[17] Noan dan Titano

103 2 0
                                    

Kalau baca jangan lupa tinggalkan jejak ya 🌚

➿➿➿

Aku sudah berusaha untuk terlihat baik-baik saja. Tapi kenapa kamu selalu saja menikam hati ku yang sudah banyak terluka.

➿➿➿

Sudah beberapa hari setelah kejadian di kantor waktu itu, baik Maudya maupun Amrif sama-sama tidak ada yang mau menyapa lebih dahulu. Kalaupun bertemu hanya saat sarapan, itupun dilalui dengan keheningan sebelum akhirnya mereka kembali sibuk dengan urusan masing-masing. Yah, setidaknya ini lebih baik bagi Maudya, karena jujur saja kata-kata dari Salsa tempo lalu masih belum hilang sepenuhnya dari ingatan Maudya.

"Hari ini aku ingin keluar." Akhirnya, keheningan yang melanda sejak tadi terpecahkan oleh suara Maudya yang datar.

"Kemana?" Tanya Amrif sambil melirik istrinya yang terlihat enggan untuk menatapnya. Seolah nasi yang ia makan jauh lebih menarik dari wajah Amrif yang tampan.

"Ke mall.

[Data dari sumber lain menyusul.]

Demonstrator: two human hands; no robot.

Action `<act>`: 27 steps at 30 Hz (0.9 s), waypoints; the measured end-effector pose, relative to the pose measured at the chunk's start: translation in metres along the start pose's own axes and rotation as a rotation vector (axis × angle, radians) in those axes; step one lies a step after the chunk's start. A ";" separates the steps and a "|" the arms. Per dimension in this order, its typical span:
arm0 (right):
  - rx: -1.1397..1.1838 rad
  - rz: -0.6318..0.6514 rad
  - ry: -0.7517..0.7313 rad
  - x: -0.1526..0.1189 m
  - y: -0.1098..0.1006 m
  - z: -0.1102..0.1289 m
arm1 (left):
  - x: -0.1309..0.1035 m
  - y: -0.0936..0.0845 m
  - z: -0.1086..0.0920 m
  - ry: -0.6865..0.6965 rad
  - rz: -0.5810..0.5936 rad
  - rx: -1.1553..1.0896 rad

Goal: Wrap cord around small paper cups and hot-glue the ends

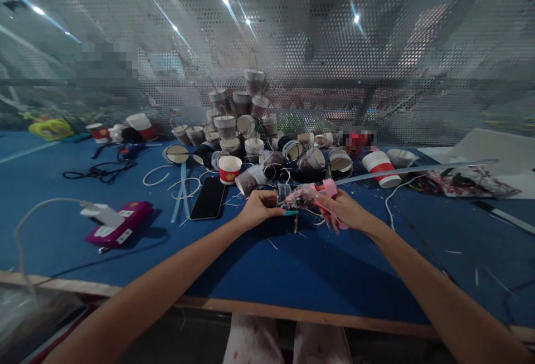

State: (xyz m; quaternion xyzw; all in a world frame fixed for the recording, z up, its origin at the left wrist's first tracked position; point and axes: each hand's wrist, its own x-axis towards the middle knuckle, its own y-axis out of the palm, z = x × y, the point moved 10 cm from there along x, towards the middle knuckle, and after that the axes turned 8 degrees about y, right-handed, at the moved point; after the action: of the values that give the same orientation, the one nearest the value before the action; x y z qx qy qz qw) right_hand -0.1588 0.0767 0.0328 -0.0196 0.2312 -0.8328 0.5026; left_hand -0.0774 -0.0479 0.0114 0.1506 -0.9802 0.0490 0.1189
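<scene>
Over the blue table, my right hand is wrapped round the handle of a pink glue gun. A clear glue stick stretches from its back end toward the right. My left hand has its fingers closed round a small grey wrapped piece, right in front of the gun's nozzle. The gun's front is crusted with grey residue and hides part of that piece. Behind my left hand, a grey-wrapped cup lies on its side.
Many wrapped cups are piled against the perforated metal screen. A black phone, glue sticks and a purple power strip are on the left. Red-and-white cups and a white cable are at right.
</scene>
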 end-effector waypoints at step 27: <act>-0.543 -0.409 -0.049 -0.063 -0.077 -0.004 | 0.004 -0.008 0.005 0.010 -0.060 -0.035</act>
State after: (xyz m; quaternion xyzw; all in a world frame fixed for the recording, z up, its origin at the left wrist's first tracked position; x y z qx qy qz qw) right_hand -0.1924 0.1610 0.0732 -0.2186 0.4239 -0.8237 0.3067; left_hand -0.0798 -0.0572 0.0081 0.1777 -0.9753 0.0288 0.1278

Aku mau membeli kebutuhan kuliah ku." Jawab Maudya tanpa melirik suaminya yang kini terdiam memandangi wajah yang terlihat cantik itu.

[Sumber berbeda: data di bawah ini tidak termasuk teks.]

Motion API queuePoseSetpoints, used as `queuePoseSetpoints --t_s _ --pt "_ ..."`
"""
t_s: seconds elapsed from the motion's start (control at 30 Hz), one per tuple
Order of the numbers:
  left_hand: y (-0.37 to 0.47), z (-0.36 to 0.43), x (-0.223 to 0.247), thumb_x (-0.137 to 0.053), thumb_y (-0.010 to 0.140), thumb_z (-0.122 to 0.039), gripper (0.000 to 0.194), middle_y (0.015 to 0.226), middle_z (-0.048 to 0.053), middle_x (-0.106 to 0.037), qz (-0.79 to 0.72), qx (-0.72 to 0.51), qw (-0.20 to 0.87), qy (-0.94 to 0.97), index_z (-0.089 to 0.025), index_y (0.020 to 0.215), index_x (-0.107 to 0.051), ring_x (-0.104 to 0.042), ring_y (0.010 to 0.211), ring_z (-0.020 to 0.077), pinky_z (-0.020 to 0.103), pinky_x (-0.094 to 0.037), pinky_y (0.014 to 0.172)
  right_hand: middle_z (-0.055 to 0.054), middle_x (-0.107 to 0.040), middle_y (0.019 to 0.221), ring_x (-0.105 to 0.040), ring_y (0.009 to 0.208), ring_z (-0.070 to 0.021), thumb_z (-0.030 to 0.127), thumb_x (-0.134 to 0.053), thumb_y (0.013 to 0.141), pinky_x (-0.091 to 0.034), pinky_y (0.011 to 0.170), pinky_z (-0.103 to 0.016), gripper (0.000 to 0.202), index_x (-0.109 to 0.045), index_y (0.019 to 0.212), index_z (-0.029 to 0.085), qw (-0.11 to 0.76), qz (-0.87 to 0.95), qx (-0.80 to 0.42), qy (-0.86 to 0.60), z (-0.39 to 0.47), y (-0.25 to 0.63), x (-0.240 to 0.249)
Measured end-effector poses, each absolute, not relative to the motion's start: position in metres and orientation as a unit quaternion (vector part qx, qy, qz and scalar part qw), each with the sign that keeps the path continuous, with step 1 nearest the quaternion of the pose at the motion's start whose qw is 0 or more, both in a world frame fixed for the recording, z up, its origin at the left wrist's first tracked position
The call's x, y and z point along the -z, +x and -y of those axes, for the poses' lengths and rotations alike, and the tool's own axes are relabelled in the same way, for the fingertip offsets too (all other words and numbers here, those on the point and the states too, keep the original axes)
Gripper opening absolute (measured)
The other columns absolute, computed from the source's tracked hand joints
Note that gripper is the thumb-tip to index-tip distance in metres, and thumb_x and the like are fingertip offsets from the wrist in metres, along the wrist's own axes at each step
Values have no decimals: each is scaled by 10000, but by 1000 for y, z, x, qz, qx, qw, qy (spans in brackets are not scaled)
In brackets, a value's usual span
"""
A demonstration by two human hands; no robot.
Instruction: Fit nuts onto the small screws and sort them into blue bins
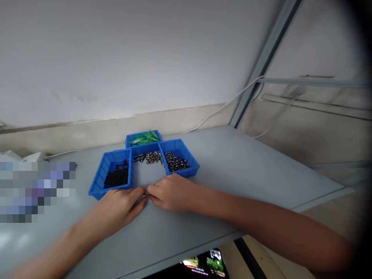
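Note:
My left hand (122,203) and my right hand (171,193) meet over the grey table, fingertips pinched together. Between them is a small shiny metal piece (145,196), mostly hidden by the fingers; its kind is too small to make out. Just behind my left hand stands a blue bin (97,182) of small black parts (116,176). Another blue bin (193,170), with small metallic parts (176,162), is behind my right hand. A loose pile of metal and dark pieces (152,157) lies on the tabletop between these bins.
A third blue bin (128,142) with green strips (145,138) stands at the back. A white cable (209,116) runs along the wall to a metal post (250,93). Below the table's front edge is a lit screen (203,265). Blurred-out items sit at left.

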State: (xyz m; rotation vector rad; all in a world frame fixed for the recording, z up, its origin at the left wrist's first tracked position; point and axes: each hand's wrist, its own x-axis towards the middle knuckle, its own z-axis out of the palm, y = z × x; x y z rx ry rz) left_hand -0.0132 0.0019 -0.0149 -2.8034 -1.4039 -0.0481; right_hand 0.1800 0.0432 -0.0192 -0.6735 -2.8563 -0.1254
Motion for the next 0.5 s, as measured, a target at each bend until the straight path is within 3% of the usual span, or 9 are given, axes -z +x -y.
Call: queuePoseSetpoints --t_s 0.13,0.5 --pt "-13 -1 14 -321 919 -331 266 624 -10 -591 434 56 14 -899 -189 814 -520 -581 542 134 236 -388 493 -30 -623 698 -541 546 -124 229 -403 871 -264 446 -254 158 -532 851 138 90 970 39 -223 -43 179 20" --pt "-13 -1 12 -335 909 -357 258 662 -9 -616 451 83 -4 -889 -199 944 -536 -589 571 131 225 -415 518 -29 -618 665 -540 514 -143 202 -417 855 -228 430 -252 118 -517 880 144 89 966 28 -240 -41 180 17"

"Ya sudah, nanti saya transfer-"

"Tidak perlu. Aku masih punya uang sendiri untuk membeli. Lagipula, itu kebutuhan ku, sudah sewajarnya aku menggunakan uang ku sendiri." Tolak Maudya sebelum Amrif benar mengirim uang padanya.

"Sudah saya kirim ke rekening kamu." Ucap Amrif berhasil menarik atensi Maudya pada lelaki itu.

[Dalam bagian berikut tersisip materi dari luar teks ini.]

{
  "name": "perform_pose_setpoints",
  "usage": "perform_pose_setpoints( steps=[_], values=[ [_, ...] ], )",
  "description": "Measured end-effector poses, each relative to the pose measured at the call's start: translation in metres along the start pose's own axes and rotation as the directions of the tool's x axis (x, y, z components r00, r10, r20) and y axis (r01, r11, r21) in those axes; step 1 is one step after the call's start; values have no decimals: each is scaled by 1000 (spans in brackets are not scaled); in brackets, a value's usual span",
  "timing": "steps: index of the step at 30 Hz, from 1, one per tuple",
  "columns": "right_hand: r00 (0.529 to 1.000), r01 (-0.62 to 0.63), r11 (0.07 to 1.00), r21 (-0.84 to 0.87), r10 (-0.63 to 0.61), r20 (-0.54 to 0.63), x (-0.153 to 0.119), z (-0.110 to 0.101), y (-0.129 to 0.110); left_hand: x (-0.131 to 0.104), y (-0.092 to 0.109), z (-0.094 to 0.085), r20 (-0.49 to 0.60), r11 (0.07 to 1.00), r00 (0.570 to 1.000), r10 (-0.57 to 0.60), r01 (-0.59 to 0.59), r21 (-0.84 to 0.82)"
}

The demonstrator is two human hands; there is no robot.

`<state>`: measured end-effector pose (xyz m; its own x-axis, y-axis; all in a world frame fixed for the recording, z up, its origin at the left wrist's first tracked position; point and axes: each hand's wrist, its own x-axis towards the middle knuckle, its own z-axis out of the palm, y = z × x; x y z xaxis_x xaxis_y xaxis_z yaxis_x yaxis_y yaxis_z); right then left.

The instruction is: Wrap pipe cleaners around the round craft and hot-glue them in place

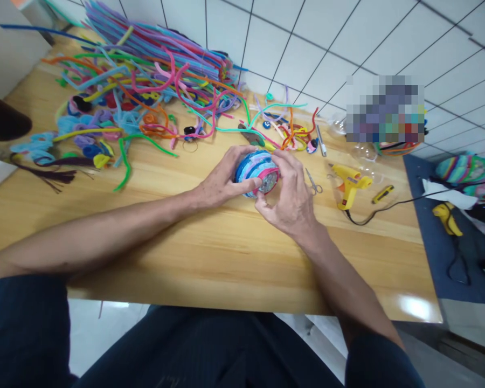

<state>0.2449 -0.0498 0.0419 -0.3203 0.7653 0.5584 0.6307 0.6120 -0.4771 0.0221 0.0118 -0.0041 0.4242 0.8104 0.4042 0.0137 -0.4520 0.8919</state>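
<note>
Above the middle of the wooden table, both hands hold a round ball-like craft piece (pixel 255 164) wound in blue, light blue and purple pipe cleaners. Its near right end shows a pink rim around a greyish, shiny, see-through face. My left hand (pixel 222 180) wraps the left side, thumb laid across the front. Fingers of my right hand (pixel 289 188) curl over the right side, with the thumb at the lower edge of the pink rim. Small scissors (pixel 314 183) lie just right of my right hand.
A yellow glue gun (pixel 350 183) with a black cord and a yellow cutter knife (pixel 383 194) lie to the right. Loose pipe cleaners (pixel 125 97) cover the back left, with a thick bundle (pixel 157 43) along the tiled wall. A pen (pixel 321 141) lies behind the scissors.
</note>
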Motion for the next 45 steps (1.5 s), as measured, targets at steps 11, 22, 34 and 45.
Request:
perform_pose_setpoints(
  steps=[11, 22, 34, 45],
  values=[
    [998, 2, 998, -58, -5, -55, -1, 3, 1, -1, 2, -2, 9, 1000, 1000, -22, 23, -22],
    [1000, 8, 998, -58, -8, 2, -2, 1, 1, 1, 1, -2, 19, 1000, 1000, -2, 2, 4],
    [992, 123, 984, -129, -119, 35, 0, -2, 11, 3, 0, -6, 26, 999, 1000, -16, 15, 38],
    [987, 162, 979, -127, -158, 42, 2, -4, 16, 5, 1, -9, 48, 999, 998, -28, 26, 46]
  ],
)
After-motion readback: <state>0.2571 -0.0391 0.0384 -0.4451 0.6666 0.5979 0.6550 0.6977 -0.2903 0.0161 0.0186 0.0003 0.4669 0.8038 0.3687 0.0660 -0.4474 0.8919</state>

"Kan aku udah bilang gak usah. Aku masih bisa beli sendi-"

"Maudy. Saya ini suami kamu, sudah seharusnya sebagai suami saya memenuhi segala kebutuhan kamu. Jangan hanya karena kamu merasa itu kebutuhan pribadi, kamu menghalangi kewajiban saya menafkahi seorang istri." Tegur Amrif menatap tajam manik mata sang isteri yang kini membalas sama tajamnya.

"Aku tidak menghalangi. Aku memang punya uang sendiri, sebagai istri aku hanya tidak ingin membebani suami. Salah memangnya?" Balas Maudya.

"Tidak salah, tapi tidak juga benar. Setidaknya kalau memang kamu tetap ingin memakai uang sendiri, kamu tidak perlu menolak uang yang saya kasih. Kamu bisa menyimpannya. Lagipula saya masih sanggup untuk membiayai kebutuhan kamu tanpa kamu berpikir bahwa itu beban." Tegas Amrif.

Maudya diam menatap Amrif sebelum menghela nafasnya berat. "Terserah kamu."

Tak ingin perdebatan mereka semakin panjang, Maudya segera bangkit dari duduknya membawa piring kotor bekas makan miliknya dengan Amrif ke wastafel untuk dicuci. Sambil mencuci piring, Maudya berusaha untuk fokus pada pekerjaannya tanpa mau menghiraukan tatapan Amrif yang begitu intens menatapnya.

Setelah menyelesaikan tugasnya, Maudya berlalu begitu saja melewati Amrif yang sedetikpun tidak melepaskan pandangannya dari Maudya. Sampai pada akhirnya, tepat saat Maudya melewati Amrif, pria itu menahan tangannya untuk tidak pergi.

Menghela nafas berat, Maudya menoleh. "Ada apa?" Tanyanya. Namun, pria itu hanya diam memandanginya tanpa terlihat sedikitpun minat untuk buka suara.

"Kamu gak kerja?" Bosan hanya dipandangi seperti itu, akhirnya Maudya kembali membuka suaranya.

"Kerja." Jawab Amrif tanpa mengalihkan sedikitpun tatapannya dari Maudya.